EWON Consultation Review – Under the new Retail Exemption Guidelines and Network Exemption Guidelines – from July 2018 – All AER exemption holders operating in NSW will be required to hold an EWON membership. Previously, membership was only a requirement for authorised retailers or networks. The anticipated changes will increase EWON membership from 56 to approximately 400. This will affect EWON’s own governance and operations as well as having a significant impact on exemption holders. On 15 March 2018, EWON – in association with KPMG – held a forum outlining the proposed changes to EWON’s structure to facilitate the transition. The significant changes will have an impact on four spheres of EWON’s operations.
By Alex Silcock, Compliance Quarter.
EWON will be retaining its current membership model. That is one membership per legal entity, NOT one membership per licence. Therefore, from July 2018, every legal entity holding an authorisation or an exemption must become a member. If that legal entity holds multiple licences or exemptions, it cannot register for multiple memberships.

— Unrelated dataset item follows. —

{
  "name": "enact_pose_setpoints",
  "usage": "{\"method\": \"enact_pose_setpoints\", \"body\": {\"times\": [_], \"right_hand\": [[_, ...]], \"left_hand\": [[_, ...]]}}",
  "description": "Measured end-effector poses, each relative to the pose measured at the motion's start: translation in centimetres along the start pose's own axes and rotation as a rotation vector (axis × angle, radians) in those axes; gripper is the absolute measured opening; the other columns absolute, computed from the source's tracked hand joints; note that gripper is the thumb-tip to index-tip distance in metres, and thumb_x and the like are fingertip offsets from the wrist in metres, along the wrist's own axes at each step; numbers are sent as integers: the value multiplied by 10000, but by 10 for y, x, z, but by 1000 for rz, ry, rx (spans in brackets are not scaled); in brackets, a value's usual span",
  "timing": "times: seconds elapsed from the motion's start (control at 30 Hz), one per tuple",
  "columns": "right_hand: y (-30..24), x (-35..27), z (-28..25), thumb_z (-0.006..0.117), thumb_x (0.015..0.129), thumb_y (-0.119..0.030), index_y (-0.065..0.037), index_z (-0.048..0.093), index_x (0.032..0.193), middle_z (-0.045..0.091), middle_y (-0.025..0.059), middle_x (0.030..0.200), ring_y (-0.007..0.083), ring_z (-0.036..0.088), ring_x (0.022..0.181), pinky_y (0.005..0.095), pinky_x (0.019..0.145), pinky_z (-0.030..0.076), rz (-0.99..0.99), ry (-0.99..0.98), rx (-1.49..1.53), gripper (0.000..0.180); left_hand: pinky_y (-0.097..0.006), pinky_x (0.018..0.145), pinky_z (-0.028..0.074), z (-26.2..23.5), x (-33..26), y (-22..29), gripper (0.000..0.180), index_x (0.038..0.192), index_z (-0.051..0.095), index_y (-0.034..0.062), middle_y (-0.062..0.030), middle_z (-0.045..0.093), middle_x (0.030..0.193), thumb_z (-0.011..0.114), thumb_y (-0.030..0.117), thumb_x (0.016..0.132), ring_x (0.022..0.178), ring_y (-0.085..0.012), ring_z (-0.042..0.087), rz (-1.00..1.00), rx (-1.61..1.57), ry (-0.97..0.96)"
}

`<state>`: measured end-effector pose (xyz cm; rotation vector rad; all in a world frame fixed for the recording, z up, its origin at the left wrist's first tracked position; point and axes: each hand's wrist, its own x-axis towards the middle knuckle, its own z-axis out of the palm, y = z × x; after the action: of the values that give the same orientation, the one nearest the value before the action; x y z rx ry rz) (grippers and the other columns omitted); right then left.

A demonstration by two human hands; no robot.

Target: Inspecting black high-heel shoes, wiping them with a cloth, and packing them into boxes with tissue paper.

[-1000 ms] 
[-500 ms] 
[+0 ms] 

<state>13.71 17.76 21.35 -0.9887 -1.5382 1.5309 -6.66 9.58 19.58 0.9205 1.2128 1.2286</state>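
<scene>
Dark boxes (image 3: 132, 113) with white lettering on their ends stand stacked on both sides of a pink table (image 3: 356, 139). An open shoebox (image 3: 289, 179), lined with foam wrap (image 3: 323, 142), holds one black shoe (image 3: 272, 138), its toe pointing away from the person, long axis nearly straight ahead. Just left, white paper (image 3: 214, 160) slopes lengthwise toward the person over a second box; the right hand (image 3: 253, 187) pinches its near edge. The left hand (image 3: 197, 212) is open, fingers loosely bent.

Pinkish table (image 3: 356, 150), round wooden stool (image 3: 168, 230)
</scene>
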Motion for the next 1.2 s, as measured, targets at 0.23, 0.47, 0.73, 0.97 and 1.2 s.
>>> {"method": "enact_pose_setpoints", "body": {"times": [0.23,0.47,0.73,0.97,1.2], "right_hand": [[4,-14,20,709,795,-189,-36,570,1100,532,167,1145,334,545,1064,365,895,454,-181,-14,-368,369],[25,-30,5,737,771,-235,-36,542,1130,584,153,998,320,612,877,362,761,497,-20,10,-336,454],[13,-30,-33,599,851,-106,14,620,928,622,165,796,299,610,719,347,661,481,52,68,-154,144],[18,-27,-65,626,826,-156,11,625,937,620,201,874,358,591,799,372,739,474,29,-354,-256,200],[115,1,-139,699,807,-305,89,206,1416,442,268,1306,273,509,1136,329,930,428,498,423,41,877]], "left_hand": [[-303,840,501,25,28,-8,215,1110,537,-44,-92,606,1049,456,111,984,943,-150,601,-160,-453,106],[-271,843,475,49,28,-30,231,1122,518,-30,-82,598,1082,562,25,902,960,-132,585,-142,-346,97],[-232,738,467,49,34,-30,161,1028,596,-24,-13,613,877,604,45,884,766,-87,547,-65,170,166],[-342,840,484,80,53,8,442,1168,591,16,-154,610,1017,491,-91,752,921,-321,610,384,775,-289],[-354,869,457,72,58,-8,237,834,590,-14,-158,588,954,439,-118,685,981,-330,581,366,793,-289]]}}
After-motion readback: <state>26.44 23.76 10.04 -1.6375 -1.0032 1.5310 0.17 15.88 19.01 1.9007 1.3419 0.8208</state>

However, corporate groups that consist of multiple companies, must obtain a membership for each legal entity that holds an exemption and/ or licence.
While each exempt entity must become a member, EWON has indicated that it will not be necessary for each individual member to engage directly with the Ombudsman. Rather, exemption holders may enter into formal arrangements with third party intermediaries which will allow the third party to liaise with EWON and undertake training and compliance activities on their behalf.
EWON’s funding is drawn primarily from fees paid by its members and is made up of three elements. A one-off joining fee, an annual fixed fee and casework fees. The joining fee and annual fixed fee will both be scaled according to customer numbers in response to the proposed exemption guidelines. However, in what will come as a concern for exemption holders – traditionally smaller operators – EWON intends to retain the current casework fees model. Under the casework model, fees will vary for each member. A member’s casework fee will be determined by how many customer complaints the Ombudsman receives in relation to that member and the extent to which these complaints are escalated. A more detailed breakdown of the EWON casework fees was made available to those who attended our recent Embedded Networks Regulatory Update Webinar.
EWON is also reviewing the voting rights provisions in its constitution. The current model is simply ‘one member one vote’. This is no longer seen as appropriate, given that it is anticipated that the current membership base will increase from 56 to approximately 400 with the addition of exemption holders. Due to perceived concern surrounding exemption holders holding too great of an influence under the current system, EWON is seeking submissions on proposed changes to voting rights. The proposed alternatives to the current model are: 1) one vote per dollar of fixed annual fees; or 2) one vote per customer. Both of these proposed methods will favour larger EWON members and exemption holders are encouraged to make submissions on this issue if they have an alternative suggestion regarding voting rights.
One of the foremost issues on which members vote, is the composition of the EWON board. Currently, all directors are chosen by EWON members through a nomination and voting process. EWON appears to be favouring a shift to a more structured, industry orientated board, made up of two directors from the energy retail industry, one director from the energy network sector and one director from the water industry. However, the details of the actual selection process have not been determined at this stage. There is no suggestion that EWON is contemplating reserving a board position for a representative of exemption holders or Embedded Networks.
The proposed changes in the four major areas outlined above, will impact existing and new EWON members. Smaller exempt entities in particular, will need to be cognisant of the component of their membership fee which will be determined on a variable basis. The potential to be liable for significant membership fees as a result of customer complaints, should be an incentive for all networks, retailers and exemption holders to ensure that they have effective complaints and disputes resolution mechanisms in place.
To help exempt entities to deal with the transition to membership, EWON intends to establish an Operational Exempt Entities Advisory Group to act as a conduit to the board and ensure that the concerns of EWON’s newest and smallest members are understood. Concerned parties should seek to join.